I don't think there's anything wrong with the idea of the code you
posted per se, but it appears that your class conflates the data
generation and caching duties. I'd think it would make more sense to
generalize the caching; even if you've got an indexable data source, you
can create a general-purpose cache class that can be reused with a
variety of indexable data sources.

As far as the specifics of your implementation go, a couple of observations:

– your indexer could be change to eliminate the "return
enumerator.Current". After all, the whole point of the loop is to
enumerate until your cache includes the value of interest. So you know
that value is available in the cache, which the last statement in the
indexer can return.

– One big efficiency issue you seem to have is that the indexer
enumerates repeatedly. A theoretically common usage for your class
might look like this:

TestSequenceCaching tsc = new TestSequenceCaching();

for (int i = 0; i < tsc.Length; i++)
{
Console.WriteLine(tsc);
}

Of course, since each time you call the indexer, you start a new
enumeration, iterating until you reach the value you want. This is
awful algorithmically, even though you are caching earlier values. It
turns what ought to be O(n) into O(n^2).

If you've got an enumeration that does have to be restarted from scratch
each time, then it would be best (most efficient) to run through the
entire thing all at once, storing all the results. If the enumeration
is really just a wrapper around some kind of indexed retrieval, as in
your example, then the caching should be more intelligent. That is,
being able to skip to a specific value of interest and/or extending the
cache in an efficient way.

At the very least, when a value is requested that's outside the cache,
the cache ought to be extended by some minimum number of elements, even
if the one being requested is just past the end of the cache.

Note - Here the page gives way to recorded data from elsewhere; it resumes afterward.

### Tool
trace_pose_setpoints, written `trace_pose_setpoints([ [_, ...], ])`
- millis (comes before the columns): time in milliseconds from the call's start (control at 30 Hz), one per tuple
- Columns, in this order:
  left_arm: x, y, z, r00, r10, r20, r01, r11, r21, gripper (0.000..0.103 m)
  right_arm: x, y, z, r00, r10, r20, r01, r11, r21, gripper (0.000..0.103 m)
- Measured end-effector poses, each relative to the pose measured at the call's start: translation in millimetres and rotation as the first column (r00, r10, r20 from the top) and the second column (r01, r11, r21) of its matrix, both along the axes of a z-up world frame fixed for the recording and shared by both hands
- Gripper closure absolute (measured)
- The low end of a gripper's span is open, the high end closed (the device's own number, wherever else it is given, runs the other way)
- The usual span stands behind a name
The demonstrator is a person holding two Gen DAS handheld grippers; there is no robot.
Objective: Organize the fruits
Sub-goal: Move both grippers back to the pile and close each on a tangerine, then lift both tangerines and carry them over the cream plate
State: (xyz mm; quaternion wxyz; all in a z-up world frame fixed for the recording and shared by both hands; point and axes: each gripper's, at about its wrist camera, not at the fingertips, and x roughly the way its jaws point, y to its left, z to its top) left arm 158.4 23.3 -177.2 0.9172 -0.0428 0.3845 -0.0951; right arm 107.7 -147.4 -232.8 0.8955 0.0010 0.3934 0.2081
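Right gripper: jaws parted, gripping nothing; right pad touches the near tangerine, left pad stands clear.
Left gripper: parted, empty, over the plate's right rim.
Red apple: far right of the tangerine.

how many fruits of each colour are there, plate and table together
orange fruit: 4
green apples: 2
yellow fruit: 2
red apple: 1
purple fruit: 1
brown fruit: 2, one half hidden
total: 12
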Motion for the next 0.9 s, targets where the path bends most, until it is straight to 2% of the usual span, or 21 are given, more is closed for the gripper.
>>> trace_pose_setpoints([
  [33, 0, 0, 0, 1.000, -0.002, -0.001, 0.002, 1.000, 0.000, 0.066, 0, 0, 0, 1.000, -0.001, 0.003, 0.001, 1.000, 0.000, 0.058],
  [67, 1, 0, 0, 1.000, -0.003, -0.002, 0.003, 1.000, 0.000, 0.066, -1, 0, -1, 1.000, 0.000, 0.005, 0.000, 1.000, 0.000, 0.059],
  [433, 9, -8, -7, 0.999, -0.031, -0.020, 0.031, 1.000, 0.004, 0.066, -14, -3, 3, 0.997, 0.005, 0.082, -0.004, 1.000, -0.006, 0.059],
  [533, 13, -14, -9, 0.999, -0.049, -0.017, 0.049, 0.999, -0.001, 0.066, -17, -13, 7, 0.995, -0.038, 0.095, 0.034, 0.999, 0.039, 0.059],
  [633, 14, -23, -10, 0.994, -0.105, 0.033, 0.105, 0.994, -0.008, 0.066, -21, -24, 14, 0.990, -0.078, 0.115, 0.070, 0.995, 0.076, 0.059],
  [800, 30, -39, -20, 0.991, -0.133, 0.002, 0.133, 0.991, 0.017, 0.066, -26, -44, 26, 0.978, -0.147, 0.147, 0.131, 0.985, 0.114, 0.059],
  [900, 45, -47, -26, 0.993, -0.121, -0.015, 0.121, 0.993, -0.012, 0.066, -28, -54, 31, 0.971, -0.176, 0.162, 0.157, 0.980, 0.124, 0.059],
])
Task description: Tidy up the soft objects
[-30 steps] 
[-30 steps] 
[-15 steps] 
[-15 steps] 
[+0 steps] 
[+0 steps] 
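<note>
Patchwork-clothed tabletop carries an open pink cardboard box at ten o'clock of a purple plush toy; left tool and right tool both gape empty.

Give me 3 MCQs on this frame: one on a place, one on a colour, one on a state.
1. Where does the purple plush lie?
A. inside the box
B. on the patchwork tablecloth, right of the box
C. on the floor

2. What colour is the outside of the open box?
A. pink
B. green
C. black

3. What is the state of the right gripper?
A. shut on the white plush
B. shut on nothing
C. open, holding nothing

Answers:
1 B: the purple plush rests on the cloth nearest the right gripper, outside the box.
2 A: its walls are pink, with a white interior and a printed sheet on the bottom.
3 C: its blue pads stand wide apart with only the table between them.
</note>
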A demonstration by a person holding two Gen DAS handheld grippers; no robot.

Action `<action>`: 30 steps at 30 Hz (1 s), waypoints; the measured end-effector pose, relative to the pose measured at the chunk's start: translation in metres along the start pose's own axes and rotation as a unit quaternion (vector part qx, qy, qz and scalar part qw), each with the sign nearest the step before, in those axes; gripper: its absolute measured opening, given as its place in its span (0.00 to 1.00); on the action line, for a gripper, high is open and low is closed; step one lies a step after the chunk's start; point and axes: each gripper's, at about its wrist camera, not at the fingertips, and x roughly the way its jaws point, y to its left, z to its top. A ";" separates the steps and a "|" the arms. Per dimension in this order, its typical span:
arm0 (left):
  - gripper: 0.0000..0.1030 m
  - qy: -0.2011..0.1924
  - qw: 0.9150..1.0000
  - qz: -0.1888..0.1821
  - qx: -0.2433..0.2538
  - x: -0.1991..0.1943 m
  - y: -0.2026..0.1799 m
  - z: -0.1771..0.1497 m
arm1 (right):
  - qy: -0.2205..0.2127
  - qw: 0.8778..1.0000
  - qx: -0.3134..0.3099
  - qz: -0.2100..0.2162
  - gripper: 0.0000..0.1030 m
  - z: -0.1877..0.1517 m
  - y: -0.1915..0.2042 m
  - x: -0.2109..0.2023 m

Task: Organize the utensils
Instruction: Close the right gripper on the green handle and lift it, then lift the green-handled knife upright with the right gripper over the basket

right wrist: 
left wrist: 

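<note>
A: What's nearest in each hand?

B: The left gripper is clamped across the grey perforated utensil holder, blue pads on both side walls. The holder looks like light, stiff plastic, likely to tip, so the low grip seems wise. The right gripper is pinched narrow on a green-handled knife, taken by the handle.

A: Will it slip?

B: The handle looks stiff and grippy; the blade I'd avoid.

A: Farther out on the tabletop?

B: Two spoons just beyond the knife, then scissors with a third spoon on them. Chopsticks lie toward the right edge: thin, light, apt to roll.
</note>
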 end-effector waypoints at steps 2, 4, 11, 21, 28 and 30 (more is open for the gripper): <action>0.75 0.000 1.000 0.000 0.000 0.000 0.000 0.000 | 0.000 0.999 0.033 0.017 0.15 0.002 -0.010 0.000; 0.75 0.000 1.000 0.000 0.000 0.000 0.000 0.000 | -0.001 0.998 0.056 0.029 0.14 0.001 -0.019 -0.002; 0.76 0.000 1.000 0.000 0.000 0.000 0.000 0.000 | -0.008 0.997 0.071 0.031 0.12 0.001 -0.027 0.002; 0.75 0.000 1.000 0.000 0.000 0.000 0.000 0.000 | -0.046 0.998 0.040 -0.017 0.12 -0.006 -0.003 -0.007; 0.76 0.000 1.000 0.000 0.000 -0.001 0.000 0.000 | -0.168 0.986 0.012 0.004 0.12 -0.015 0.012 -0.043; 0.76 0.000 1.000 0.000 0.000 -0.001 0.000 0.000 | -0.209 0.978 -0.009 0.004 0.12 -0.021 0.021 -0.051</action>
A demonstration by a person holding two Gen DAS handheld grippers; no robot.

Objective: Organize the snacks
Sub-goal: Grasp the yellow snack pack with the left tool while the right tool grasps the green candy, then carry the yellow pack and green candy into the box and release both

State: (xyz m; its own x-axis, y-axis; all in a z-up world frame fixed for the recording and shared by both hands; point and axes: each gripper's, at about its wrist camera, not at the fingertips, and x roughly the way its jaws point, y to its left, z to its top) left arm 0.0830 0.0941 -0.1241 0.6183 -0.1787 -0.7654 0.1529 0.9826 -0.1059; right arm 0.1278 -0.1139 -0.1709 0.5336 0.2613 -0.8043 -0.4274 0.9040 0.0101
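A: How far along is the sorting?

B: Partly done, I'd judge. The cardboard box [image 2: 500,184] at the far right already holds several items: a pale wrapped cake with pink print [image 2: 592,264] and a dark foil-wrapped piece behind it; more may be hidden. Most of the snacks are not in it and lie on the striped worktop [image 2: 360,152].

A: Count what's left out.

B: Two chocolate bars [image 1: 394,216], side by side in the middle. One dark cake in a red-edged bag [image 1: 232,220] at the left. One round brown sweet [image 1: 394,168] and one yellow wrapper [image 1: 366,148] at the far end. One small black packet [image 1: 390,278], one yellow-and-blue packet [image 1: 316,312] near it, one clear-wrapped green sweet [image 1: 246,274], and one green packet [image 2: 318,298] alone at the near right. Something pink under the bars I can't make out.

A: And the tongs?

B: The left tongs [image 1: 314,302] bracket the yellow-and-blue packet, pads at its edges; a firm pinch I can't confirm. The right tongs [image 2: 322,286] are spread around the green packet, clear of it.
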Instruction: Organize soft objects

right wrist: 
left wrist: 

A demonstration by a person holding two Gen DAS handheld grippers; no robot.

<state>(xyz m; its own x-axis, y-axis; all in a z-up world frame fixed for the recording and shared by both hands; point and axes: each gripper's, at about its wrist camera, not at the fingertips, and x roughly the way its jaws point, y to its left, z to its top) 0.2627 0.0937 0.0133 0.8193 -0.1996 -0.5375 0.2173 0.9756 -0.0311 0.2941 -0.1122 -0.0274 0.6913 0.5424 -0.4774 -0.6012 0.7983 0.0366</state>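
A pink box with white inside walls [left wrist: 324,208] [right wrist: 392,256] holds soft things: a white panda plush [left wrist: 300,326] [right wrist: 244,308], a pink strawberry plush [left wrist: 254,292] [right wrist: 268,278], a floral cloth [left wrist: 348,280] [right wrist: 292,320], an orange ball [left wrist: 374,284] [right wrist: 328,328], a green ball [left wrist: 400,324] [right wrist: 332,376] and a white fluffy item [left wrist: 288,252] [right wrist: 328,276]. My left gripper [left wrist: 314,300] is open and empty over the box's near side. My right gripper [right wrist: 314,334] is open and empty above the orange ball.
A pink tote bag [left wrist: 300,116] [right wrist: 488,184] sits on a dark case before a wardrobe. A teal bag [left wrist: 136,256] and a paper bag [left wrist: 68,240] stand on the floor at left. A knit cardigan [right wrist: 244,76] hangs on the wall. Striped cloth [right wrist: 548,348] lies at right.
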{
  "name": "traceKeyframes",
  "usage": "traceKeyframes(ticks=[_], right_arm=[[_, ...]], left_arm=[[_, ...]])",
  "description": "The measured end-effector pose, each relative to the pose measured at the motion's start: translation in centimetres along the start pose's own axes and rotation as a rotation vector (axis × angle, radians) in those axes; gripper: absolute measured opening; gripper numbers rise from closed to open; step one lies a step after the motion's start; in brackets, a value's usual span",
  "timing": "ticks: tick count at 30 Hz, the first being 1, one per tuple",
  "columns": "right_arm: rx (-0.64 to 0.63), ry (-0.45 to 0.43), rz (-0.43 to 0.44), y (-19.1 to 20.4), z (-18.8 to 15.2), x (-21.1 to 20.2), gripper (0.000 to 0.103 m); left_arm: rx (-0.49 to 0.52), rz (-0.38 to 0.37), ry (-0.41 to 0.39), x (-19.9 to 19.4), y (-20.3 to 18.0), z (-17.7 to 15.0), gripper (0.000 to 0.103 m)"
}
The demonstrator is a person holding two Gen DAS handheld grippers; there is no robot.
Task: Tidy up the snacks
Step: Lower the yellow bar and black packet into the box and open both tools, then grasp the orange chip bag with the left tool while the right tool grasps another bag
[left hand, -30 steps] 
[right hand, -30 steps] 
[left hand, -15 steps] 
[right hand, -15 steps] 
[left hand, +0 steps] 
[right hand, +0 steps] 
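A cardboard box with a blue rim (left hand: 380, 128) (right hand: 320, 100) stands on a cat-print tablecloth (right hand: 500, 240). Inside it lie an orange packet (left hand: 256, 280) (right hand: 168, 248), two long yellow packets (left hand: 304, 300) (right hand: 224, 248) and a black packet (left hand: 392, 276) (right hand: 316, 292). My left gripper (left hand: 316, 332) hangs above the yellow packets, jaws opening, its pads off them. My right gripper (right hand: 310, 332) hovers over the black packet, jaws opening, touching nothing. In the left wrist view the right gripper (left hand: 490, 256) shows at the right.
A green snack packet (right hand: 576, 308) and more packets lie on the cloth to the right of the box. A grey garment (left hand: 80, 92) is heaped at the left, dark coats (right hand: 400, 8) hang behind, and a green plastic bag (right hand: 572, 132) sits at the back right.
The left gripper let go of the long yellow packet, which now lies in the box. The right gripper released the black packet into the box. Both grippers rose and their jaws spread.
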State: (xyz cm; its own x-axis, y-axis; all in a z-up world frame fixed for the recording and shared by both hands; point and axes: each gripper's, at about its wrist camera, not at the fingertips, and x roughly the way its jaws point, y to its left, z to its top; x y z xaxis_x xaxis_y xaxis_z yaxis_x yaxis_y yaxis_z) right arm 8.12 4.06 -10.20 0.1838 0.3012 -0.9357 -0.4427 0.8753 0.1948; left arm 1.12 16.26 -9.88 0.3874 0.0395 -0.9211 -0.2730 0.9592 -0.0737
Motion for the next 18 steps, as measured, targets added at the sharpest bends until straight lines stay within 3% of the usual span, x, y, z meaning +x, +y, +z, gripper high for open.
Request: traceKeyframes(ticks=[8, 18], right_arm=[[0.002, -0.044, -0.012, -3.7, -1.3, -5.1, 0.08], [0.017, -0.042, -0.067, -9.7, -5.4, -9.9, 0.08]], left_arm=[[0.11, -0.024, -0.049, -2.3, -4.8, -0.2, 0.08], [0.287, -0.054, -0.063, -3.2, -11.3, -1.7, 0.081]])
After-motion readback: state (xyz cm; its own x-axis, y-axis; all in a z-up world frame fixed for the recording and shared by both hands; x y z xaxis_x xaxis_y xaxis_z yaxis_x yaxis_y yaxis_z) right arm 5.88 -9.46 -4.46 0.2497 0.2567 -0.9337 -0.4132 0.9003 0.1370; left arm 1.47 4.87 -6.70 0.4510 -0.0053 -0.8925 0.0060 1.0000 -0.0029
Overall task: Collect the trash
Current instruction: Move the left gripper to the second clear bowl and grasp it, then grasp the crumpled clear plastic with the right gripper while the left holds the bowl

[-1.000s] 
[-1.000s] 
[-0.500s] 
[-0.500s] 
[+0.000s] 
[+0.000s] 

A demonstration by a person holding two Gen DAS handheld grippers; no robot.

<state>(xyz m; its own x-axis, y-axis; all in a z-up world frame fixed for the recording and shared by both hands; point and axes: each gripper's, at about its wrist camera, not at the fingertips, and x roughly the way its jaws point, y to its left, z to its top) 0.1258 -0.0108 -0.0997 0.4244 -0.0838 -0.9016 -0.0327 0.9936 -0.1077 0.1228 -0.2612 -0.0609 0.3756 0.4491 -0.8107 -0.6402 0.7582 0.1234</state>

For an example of one more robust caching scheme, take a look at the
System.Windows.Forms.ListView caching API. In virtual mode, it has a
way to interact with the client code to cache sections of the data of
interest. It's not a great general-purpose caching scheme, but for that
particular application it can work very well.

Pete
 
[...]
Caching is too scenario-specific for general-purpose advice to be
terribly value, IMHO. But, as a general approach: I would implement the
enumeration as IEnumerable<T>, and then if caching is needed, just pass
an instance of the IEnumerable<T> to the List<T> constructor that takes
one.

For general-purpose approach, yes I think it would be feasible. But my
target is to get the first item as quickly as possible. If pass to
List<T>, I would have to wait until all the items had been enumerated
just to get the first item (in that case, I would just use an array
instead).
[...]
As far as the specifics of your implementation go, a couple of
observations:

– your indexer could be change to eliminate the "return
enumerator.Current". After all, the whole point of the loop is to
enumerate until your cache includes the value of interest. So you know
that value is available in the cache, which the last statement in the
indexer can return.

Good point!
– One big efficiency issue you seem to have is that the indexer
enumerates repeatedly. A theoretically common usage for your class might
look like this:

TestSequenceCaching tsc = new TestSequenceCaching();

for (int i = 0; i < tsc.Length; i++)
{
Console.WriteLine(tsc);
}

Of course, since each time you call the indexer, you start a new
enumeration, iterating until you reach the value you want. This is awful
algorithmically, even though you are caching earlier values. It turns
what ought to be O(n) into O(n^2).


I'm having a hard time to see why it would become an O(n^2) operation.
Perhap you can elaborate? If you're referring to a call to
Enumerator.MoveNext() operation, but since I have an if-block to return
the cache data instead of actual computation, I think it would not be a
noticable performance problem. The purpose of that loop is just to
trigger the caching operation if the data is not in cache.
If you've got an enumeration that does have to be restarted from scratch
each time, then it would be best (most efficient) to run through the
entire thing all at once, storing all the results. If the enumeration is
really just a wrapper around some kind of indexed retrieval, as in your
example, then the caching should be more intelligent. That is, being
able to skip to a specific value of interest and/or extending the cache
in an efficient way.

Perhaps my example is flawed. I should have not include the indexer in
the first place. It is just for illustration purpose, for example when
the user call it using indexer, ex: tsc[4], then when they call tsc[5],
it shouldn't take long to get the result (in this example -
2miliseconds). My point is, to have a data that although it is very
computationally expensive, it can give a fast access to the first data
and once all the data had been cached, any subsequest access will be
fast also.
At the very least, when a value is requested that's outside the cache,
the cache ought to be extended by some minimum number of elements, even
if the one being requested is just past the end of the cache.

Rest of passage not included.